From a technical point of view it was interesting and gave a good perspective on the challenges of processing very high volumes of data in the real world.
Made me think, is my mobile company doing this? Then I realise of course, they would be stupid not to.
Using sequence statistics to fight advanced persistent threats – Ted Dunning – MapR
Great talk by an excellent speaker, highly recommend watching the video. Real world examples of large hacking attacks on businesses and insight into how large companies manage those threats.
Was about using very simple counting techniques with mass volumes of data and variables, comparing how often certain conditions (such as header values/orders, request timings etc.) occur together. Using these you can identify patterns of how normal requests look and detect anomalous patterns used by attackers. This approach is simple, works “well enough” to detect attackers who cannot know in advance the internals of your servers to mask themselves.
If you have an interest in security take a look at the talk.
Ted Dunning is a rock star, notice the abnormal co-occurrence of female audience members in the front row.
Videos for the keynotes aren’t published but I thought I should recognise some of the really interesting ones.
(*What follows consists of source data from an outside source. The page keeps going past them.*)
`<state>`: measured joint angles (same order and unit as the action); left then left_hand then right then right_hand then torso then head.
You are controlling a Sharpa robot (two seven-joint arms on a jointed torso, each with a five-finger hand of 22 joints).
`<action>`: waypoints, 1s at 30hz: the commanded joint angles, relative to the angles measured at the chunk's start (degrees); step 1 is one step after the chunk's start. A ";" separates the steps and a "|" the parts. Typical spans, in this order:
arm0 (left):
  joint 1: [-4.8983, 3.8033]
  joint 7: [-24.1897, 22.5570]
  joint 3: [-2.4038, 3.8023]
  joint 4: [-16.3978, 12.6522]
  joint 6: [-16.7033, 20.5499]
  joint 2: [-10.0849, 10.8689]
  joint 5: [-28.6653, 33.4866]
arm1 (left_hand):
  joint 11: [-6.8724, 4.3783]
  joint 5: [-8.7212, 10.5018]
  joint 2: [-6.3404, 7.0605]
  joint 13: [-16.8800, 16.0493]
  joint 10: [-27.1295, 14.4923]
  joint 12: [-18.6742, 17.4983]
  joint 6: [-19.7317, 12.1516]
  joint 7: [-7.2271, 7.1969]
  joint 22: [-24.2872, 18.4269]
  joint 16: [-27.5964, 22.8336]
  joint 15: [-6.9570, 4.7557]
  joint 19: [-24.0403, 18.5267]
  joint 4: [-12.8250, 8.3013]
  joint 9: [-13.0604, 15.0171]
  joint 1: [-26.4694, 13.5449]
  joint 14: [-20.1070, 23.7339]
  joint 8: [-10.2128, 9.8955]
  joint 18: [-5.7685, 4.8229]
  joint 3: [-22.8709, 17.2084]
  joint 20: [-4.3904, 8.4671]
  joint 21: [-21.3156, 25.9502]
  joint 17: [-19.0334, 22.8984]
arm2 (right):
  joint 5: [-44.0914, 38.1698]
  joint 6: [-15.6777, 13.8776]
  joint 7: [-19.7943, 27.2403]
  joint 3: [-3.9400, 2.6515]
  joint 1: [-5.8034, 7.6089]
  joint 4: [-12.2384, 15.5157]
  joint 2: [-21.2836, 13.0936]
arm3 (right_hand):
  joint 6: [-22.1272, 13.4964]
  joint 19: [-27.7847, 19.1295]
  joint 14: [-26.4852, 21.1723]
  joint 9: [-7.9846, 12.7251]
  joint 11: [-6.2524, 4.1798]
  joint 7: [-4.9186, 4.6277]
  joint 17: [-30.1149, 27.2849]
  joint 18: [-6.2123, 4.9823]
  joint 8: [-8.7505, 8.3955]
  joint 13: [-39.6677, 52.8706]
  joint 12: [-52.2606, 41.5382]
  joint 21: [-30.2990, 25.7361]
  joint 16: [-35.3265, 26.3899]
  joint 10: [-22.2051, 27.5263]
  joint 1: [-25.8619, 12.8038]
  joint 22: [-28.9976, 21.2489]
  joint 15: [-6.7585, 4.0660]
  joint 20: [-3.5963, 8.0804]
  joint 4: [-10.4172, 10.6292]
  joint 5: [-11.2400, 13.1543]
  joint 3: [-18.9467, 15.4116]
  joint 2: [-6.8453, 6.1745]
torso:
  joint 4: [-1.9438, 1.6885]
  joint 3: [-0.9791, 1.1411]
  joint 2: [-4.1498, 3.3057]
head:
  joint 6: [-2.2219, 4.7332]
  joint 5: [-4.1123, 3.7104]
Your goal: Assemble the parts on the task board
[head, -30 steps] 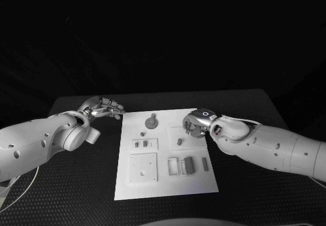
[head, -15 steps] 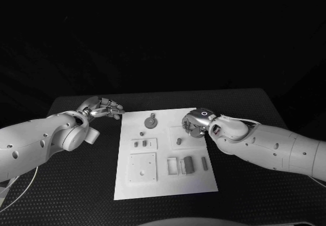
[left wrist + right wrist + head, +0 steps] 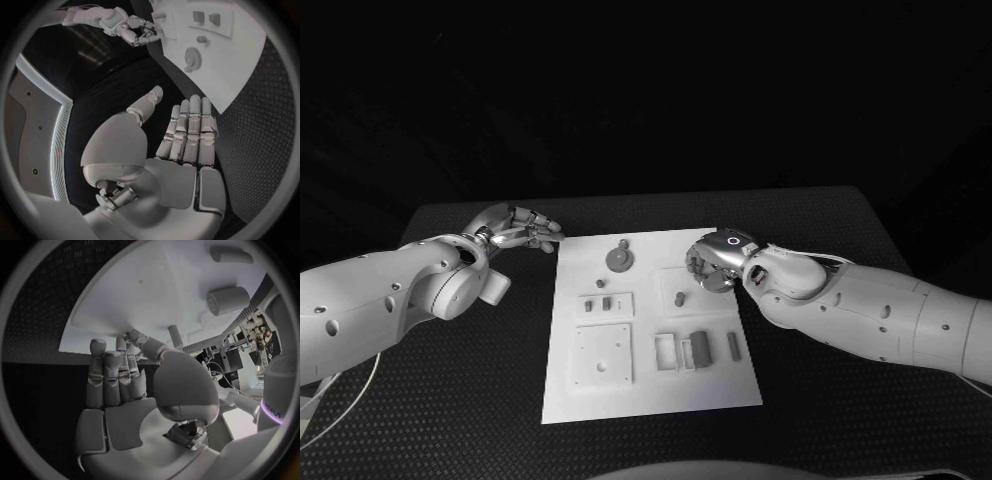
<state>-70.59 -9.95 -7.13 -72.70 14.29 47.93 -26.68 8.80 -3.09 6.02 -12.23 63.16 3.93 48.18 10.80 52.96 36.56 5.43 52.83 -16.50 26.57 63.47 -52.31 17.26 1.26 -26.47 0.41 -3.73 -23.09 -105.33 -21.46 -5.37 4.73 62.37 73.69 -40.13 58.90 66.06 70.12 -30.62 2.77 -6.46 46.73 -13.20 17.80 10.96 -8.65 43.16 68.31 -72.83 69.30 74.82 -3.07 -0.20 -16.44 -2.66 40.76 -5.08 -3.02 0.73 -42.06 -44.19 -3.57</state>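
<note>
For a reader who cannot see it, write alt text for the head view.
A white task board with small grey parts lies on a black table. The left hand hovers off its far left corner; the right hand hovers over its right side.

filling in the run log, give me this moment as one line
left hand: open, off the task board's far left corner | right hand: over board's right edge, fingers extended, holding nothing | parts: on board
</note>
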 commanded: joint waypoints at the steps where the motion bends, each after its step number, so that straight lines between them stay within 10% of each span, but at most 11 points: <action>1: -0.07 -0.32 0.03 -0.07 -0.69 -0.10 0.34 | -0.12 -0.01 -0.23 0.09 -0.43 -0.07 -0.48 0.04 -0.11 -0.41 0.14 0.05 -0.01 -0.05 -0.36 -0.45 0.17 -0.06 0.41 -0.36 -0.11 -0.08 | -0.91 2.03 -1.53 0.46 -0.61 -0.47 -0.30 | 0.41 0.44 0.42 -0.12 0.46 -0.12 0.09 -1.80 0.20 0.86 -0.17 0.36 0.21 -1.15 -0.26 0.08 -0.07 0.12 0.00 -0.16 0.52 0.40 | -0.03 0.00 0.00 | 0.03 0.03; 30: -0.07 -0.38 0.03 0.26 -0.70 -0.02 0.33 | -0.08 -0.01 -0.24 0.21 -0.52 -0.06 -0.56 0.06 -0.34 -0.64 0.16 0.05 -0.01 -0.10 -0.33 -0.49 0.20 -0.07 0.49 -0.36 -0.12 -0.32 | -0.73 0.45 -1.31 -0.49 -0.41 1.69 -1.21 | 0.77 1.03 0.91 -0.41 0.20 0.06 0.62 -1.80 0.47 1.18 -0.09 0.66 0.37 -1.78 -0.56 0.38 -0.34 0.47 0.02 -0.16 0.86 0.04 | -0.06 -0.03 0.02 | 0.23 0.33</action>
<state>-70.59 -9.92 -7.14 -72.35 14.23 47.97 -26.68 8.79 -3.09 6.02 -12.08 63.16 3.93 47.99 11.03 52.67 36.12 5.63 52.83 -16.66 26.52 63.47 -52.51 17.26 1.26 -26.31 0.41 -3.73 -23.35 -105.56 -22.10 -6.47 4.28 61.92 75.29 -41.25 59.29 67.07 70.81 -30.96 2.66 -6.46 47.29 -12.90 18.02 11.02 -8.57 43.60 68.29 -73.94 68.71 74.94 -3.33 -0.04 -16.43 -2.65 41.37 -5.67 -3.05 0.68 -42.02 -43.96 -3.25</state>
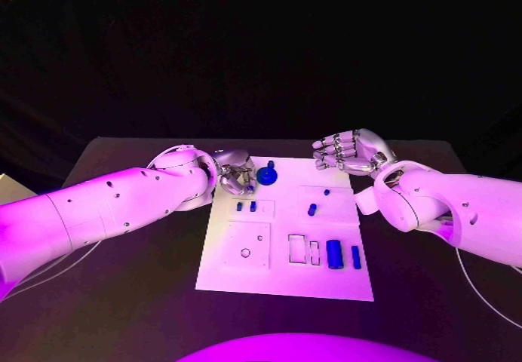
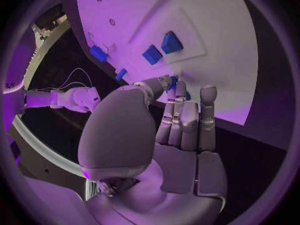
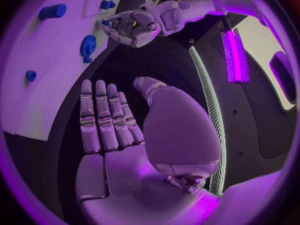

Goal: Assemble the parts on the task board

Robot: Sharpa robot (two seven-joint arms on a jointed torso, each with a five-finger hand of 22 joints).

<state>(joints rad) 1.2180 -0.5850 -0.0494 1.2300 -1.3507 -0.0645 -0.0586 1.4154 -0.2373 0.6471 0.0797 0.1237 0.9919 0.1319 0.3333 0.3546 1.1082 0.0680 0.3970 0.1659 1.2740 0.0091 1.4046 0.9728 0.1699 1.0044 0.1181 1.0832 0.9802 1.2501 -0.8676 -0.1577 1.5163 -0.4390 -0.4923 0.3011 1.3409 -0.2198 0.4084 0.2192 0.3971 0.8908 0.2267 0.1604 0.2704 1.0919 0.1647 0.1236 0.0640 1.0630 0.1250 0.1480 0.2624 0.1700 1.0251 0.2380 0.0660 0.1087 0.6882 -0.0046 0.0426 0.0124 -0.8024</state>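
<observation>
The white task board lies in the middle of the table. My left hand hovers over its far left corner and pinches a small blue part between thumb and a fingertip; its other fingers are stretched out. Right beside it stands a round blue part on the board. Two small blue pieces sit just below the hand. My right hand hangs open over the board's far right edge, holding nothing. Two blue pegs stand mid-board.
Two upright blue blocks lie near the board's right edge beside outlined slots. A square recess with a small hole is on the board's left half. Dark table surrounds the board.
</observation>
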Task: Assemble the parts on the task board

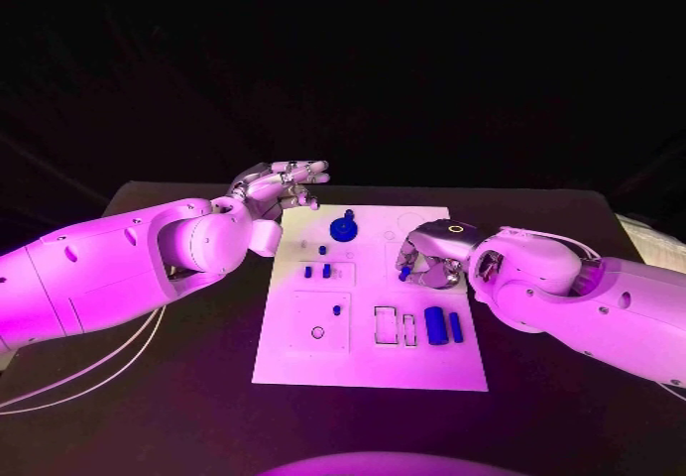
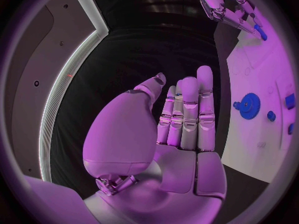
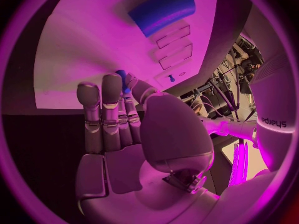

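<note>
Right hand [image 1: 429, 260] pinches a small blue part [image 1: 406, 270] over the task board [image 1: 369, 372]; insertion pending, needing careful alignment. Left hand [image 1: 276, 184] spread, idle.

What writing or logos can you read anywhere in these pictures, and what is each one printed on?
"sharpa": dark lettering on the white arm of the robot in the right wrist view, running sideways.

No other text is readable. The task board carries outlines and small blue parts, but no legible words or numbers. The blue gear shows no marking.

"sharpa" on white arm [image 3: 272, 122]
</note>
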Controlling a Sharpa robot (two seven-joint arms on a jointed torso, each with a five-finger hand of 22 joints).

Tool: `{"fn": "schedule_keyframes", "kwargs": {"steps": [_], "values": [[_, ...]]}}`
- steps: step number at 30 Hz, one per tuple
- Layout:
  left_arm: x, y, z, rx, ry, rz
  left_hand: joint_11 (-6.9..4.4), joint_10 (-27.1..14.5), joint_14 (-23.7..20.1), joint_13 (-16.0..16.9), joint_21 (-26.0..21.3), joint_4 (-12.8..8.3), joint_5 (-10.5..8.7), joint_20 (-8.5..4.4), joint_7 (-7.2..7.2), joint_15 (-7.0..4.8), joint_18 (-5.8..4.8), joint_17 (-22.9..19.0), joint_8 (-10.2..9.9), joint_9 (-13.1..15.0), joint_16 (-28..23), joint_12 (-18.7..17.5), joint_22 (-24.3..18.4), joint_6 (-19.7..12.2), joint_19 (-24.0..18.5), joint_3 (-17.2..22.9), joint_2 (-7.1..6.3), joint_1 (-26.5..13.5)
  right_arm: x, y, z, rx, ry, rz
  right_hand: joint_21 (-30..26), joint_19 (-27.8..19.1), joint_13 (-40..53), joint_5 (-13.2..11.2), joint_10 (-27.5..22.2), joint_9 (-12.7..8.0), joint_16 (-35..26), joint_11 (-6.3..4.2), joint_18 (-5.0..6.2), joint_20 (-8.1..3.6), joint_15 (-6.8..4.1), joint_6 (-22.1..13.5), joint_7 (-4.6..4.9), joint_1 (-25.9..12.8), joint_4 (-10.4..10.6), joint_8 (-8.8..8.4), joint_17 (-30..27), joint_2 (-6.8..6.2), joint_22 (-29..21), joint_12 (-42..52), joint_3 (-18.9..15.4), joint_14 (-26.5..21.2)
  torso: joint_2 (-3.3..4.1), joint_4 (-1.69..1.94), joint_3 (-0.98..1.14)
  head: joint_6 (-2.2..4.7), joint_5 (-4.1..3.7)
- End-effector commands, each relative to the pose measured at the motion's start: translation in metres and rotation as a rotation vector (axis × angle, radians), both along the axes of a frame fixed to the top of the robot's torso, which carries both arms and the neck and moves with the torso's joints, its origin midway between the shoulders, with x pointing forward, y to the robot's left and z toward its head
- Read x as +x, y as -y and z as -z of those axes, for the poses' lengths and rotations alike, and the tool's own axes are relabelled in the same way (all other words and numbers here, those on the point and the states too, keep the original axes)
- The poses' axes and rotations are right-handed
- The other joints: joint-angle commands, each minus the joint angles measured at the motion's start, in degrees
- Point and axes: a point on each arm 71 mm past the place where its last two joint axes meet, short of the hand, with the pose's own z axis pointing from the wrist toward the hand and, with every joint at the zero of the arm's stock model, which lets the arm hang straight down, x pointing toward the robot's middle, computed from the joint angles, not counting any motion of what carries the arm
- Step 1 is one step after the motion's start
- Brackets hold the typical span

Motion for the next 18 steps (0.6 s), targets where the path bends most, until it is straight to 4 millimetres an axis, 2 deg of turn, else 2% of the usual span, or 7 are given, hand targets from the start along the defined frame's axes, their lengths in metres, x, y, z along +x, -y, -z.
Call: {"fn": "schedule_keyframes", "kwargs": {"steps": [1, 11, 18], "values": [[-0.001, 0.002, -0.001, -0.012, 0.002, 0.019, -0.02, -0.38, -0.32, 0.07, -0.23, -0.07, -0.05, 0.25, 0.06, 0.04, 0.63, -0.10, 0.07, -0.05, -0.33, 0.30, -0.06, -0.52, -0.01, -0.38, 0.46, 0.18, 0.000, -0.002, 0.003, -0.039, 0.008, -0.004, 0.69, 0.73, -0.03, -0.37, 0.92, 0.12, 0.85, -0.26, -1.13, 0.05, -0.18, 0.90, -0.18, -0.05, 0.04, 0.37, 0.61, 0.65, 0.87, -0.08, 0.73, 0.45, -0.02, 0.01, -0.03, -0.01, -0.05], [-0.001, 0.002, -0.001, -0.012, 0.001, 0.019, -0.02, -0.38, -0.32, 0.07, -0.23, -0.07, -0.05, 0.25, 0.06, 0.04, 0.63, -0.10, 0.07, -0.05, -0.33, 0.30, -0.06, -0.52, -0.01, -0.38, 0.46, 0.18, 0.001, -0.003, -0.001, 0.015, 0.080, 0.009, 4.27, 3.35, 0.21, -0.53, 4.67, 0.65, 4.86, -1.33, -2.05, -0.56, -1.05, 3.79, -1.01, 0.18, 0.17, 1.47, 4.64, 1.85, 6.38, -0.02, 2.93, 1.45, -0.05, 0.01, -0.01, -0.23, 0.03], [0.000, 0.001, -0.001, -0.011, 0.000, 0.018, -0.02, -0.48, -0.39, 0.10, -0.36, -0.10, -0.03, 0.28, 0.06, 0.06, 0.64, -0.16, 0.11, -0.04, -0.33, 0.41, -0.18, -0.57, 0.00, -0.53, 0.55, 0.31, -0.005, 0.003, -0.014, 0.134, 0.130, 0.028, 5.17, 3.91, 0.18, -0.55, 5.54, 0.81, 5.76, -1.53, -2.26, -0.83, -1.26, 4.25, -1.22, -0.29, 0.34, 1.64, 5.41, 1.41, 7.59, -0.38, 3.22, 1.57, -0.07, 0.00, 0.00, -0.33, 0.08]]}}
Data is beautiful – David McCandless
Standout talk from David McCandless with a focus on how to use visualisations to show complex relationships and share insights, data visualisation as a language. Lots of great visual examples, showing scale of costs of recent high profile events, timeline of ‘fear’ stories in the press and most common breakup times from scaping facebook.
Very interesting talk and I’m going to look up more about his work. Check out his visualisation twitter account for examples:
Technoethics – Emer Coleman – Irish gov
Talk about how big data is shaping society and how we should be considering the ethics of the software and services we are creating, both in private companies and government. Mentioned the UK’s snoopers charter, Facebook’s experiment in manipulating users emotions and Google’s ability to skew election results.
I do think we should consider the ethical impact of our work more in software development, trying to do more good and less ignoring the negative effects.